While the agent is definitely on fire, I’d still expect the entire UI not to lock up while it waits for logs to come in though - I’m seeing the UI lock up for about a minute and a half, for reference, including all the little timers next to the steps stopping, and not being able to switch steps etc.

It’s like the request for the log stream is blocking or something?

One difference is that instead of the browser being overloaded, it now seems that it’s more just the Drone interface in that tab is locking up, so it’s definitely better

This is using drone:latest, and the drone autoscaler spawning agents on ubuntu 22.04 (we ran into issues with the autoscaler using old ubuntu AMIs)

So if anyone else runs into this, check to see whether your runners are healthy.

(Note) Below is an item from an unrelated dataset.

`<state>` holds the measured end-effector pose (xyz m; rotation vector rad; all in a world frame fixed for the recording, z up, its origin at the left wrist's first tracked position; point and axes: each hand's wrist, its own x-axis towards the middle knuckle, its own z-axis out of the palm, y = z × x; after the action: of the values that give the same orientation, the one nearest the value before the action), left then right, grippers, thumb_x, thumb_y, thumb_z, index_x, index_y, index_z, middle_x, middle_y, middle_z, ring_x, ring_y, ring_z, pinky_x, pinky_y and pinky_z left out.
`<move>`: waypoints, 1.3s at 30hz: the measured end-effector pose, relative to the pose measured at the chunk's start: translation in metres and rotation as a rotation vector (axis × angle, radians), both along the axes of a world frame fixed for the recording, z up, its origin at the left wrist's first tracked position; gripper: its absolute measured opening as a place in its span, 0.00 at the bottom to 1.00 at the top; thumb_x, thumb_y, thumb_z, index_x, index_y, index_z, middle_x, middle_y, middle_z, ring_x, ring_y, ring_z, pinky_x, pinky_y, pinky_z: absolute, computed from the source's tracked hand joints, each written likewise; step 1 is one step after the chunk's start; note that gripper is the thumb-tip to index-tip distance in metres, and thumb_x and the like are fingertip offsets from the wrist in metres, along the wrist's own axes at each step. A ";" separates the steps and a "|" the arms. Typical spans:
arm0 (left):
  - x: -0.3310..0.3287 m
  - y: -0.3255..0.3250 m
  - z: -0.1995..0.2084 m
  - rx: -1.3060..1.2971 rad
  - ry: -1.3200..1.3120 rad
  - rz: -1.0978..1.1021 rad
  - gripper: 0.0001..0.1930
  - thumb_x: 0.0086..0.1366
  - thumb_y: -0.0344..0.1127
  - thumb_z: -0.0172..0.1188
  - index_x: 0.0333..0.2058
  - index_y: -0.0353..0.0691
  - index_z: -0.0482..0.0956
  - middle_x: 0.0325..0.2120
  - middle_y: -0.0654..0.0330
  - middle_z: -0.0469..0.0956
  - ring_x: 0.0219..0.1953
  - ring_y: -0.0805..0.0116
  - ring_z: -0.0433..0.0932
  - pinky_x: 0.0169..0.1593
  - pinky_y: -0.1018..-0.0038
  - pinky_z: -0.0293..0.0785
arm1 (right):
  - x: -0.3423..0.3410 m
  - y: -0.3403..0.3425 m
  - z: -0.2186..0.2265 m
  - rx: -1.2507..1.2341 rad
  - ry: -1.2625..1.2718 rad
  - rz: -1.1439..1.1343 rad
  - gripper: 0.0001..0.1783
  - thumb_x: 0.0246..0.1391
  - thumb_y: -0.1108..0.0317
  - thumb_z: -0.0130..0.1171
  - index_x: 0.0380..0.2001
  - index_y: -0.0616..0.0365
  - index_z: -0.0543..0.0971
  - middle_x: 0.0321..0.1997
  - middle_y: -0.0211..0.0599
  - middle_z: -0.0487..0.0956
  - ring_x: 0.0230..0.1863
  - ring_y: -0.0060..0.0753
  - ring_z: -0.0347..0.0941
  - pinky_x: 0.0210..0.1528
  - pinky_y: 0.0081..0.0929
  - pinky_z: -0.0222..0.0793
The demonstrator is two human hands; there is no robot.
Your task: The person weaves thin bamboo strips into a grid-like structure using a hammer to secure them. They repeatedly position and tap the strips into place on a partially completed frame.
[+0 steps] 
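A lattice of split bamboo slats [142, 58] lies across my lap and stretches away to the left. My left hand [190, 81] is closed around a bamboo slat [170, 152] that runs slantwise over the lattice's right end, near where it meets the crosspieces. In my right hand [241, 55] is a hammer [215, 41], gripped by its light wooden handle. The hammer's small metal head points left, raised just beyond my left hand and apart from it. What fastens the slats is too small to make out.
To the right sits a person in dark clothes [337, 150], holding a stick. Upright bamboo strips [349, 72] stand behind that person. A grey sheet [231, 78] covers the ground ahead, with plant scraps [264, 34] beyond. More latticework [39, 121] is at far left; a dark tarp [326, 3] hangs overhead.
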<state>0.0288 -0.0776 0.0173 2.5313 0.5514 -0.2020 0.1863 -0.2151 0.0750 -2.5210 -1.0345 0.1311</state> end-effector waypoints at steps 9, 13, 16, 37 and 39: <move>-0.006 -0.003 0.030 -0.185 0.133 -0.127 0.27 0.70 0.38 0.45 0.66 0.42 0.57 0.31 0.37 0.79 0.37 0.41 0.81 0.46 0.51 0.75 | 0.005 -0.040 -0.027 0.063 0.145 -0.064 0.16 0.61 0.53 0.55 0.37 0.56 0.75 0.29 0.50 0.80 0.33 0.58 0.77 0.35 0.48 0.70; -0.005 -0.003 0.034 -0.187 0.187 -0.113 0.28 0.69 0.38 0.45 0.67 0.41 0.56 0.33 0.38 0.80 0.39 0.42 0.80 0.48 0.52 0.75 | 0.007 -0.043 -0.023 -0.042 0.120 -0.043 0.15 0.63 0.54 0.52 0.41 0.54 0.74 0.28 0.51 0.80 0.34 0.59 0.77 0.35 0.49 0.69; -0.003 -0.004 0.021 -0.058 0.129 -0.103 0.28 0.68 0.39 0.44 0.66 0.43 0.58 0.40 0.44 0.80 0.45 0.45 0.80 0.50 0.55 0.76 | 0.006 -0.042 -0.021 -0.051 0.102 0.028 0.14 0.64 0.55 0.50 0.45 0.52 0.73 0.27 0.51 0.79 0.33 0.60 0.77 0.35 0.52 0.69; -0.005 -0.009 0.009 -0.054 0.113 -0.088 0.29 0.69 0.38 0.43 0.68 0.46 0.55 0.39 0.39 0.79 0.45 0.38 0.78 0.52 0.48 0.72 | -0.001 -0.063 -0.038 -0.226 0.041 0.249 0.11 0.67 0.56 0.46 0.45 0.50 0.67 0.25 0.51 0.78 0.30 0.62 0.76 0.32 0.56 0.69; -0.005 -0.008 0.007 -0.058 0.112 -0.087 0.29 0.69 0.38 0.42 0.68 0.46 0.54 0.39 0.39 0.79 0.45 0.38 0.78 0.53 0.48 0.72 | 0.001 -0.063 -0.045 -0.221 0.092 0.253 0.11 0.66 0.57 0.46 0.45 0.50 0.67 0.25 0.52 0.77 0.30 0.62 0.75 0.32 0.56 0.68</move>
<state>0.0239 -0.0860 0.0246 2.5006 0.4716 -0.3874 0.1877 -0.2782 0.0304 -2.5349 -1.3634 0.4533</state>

Glad to hear you have figured out the root cause - but I appreciate it has been harder to diagnose due to the UI freezing :frowning:

The fact that you can’t SSH into the runner is a bit of a red flag for me - while I accept that the issue ultimately manifests in the UI (and the UI should handle it better) - it feels like the underlying issue is the real concern here.

Your summation of the log stream being requested when someone clicks the running step is basically right - technically it happens when a logs request is made for the step in question - this could be done with curl or a rest client aswell

If the step has been completed the request will return a json with all console log lines (at this point they have been saved as a blob).

If the step is in progress the request will return an event stream which will stream console logs from the runner as you said.

Glad to hear that it is only the tab locking up now - small victories haha - I have a feeling it is the event stream whenever an autoscaler runner freezes up that is the issue here - but am I right in saying you are unblocked in the short term?

I will need to raise a backlog bug around this behaviour and give it the attention it deserves in future.

FWIW; I experience the same thing since upgrading to 2.x today

UI hangs for upwards of 10+ seconds to render output of 1,250 lines which is pretty wild.